**TASK REQUIREMENTS:** Somewhere below are a line with "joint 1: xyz" and a later line with "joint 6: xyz". Output exactly those lines and all lines between them.

**RECORDS TO USE:**

.....

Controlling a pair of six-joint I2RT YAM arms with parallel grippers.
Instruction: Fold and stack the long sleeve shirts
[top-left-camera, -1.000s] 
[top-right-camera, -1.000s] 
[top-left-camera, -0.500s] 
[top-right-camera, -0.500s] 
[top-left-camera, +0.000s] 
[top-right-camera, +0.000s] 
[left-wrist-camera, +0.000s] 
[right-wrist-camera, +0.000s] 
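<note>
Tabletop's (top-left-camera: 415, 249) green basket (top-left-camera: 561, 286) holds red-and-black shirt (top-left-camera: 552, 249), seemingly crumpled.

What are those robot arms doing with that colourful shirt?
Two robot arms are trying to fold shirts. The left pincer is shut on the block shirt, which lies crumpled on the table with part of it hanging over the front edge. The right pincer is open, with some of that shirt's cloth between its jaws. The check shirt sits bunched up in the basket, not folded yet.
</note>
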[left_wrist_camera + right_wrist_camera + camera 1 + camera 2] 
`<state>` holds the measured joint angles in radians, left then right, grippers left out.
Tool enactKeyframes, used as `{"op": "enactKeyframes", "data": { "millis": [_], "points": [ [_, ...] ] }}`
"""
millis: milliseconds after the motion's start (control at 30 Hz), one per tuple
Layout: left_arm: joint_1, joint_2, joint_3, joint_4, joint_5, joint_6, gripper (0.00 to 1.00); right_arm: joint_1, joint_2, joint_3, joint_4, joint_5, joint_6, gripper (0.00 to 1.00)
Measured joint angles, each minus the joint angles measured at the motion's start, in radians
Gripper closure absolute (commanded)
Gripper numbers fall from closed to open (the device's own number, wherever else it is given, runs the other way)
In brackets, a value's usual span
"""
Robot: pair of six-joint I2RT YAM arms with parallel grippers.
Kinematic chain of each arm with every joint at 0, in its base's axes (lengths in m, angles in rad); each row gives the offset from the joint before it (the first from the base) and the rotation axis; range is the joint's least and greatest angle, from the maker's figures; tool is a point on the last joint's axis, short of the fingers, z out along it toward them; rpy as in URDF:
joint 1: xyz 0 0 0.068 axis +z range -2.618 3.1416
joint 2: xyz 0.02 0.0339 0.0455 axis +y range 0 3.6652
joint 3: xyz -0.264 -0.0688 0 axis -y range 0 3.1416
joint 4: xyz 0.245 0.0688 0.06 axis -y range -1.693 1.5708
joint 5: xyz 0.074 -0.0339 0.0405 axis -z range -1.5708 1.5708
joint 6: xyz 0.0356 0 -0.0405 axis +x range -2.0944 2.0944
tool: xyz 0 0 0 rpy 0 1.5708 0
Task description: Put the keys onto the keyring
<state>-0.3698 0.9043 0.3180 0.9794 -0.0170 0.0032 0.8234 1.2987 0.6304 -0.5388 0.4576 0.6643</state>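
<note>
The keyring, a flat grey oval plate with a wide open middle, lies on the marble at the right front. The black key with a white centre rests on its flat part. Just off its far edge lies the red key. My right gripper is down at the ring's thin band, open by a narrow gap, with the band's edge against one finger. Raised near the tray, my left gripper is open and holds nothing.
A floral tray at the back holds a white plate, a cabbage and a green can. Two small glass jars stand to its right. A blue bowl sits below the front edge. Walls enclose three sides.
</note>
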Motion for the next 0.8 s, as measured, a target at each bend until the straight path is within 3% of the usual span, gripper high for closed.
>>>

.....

**OUTPUT OF THE TASK:**
joint 1: xyz 0 0 0.068 axis +z range -2.618 3.1416
joint 2: xyz 0.02 0.0339 0.0455 axis +y range 0 3.6652
joint 3: xyz -0.264 -0.0688 0 axis -y range 0 3.1416
joint 4: xyz 0.245 0.0688 0.06 axis -y range -1.693 1.5708
joint 5: xyz 0.074 -0.0339 0.0405 axis -z range -1.5708 1.5708
joint 6: xyz 0.0356 0 -0.0405 axis +x range -2.0944 2.0944

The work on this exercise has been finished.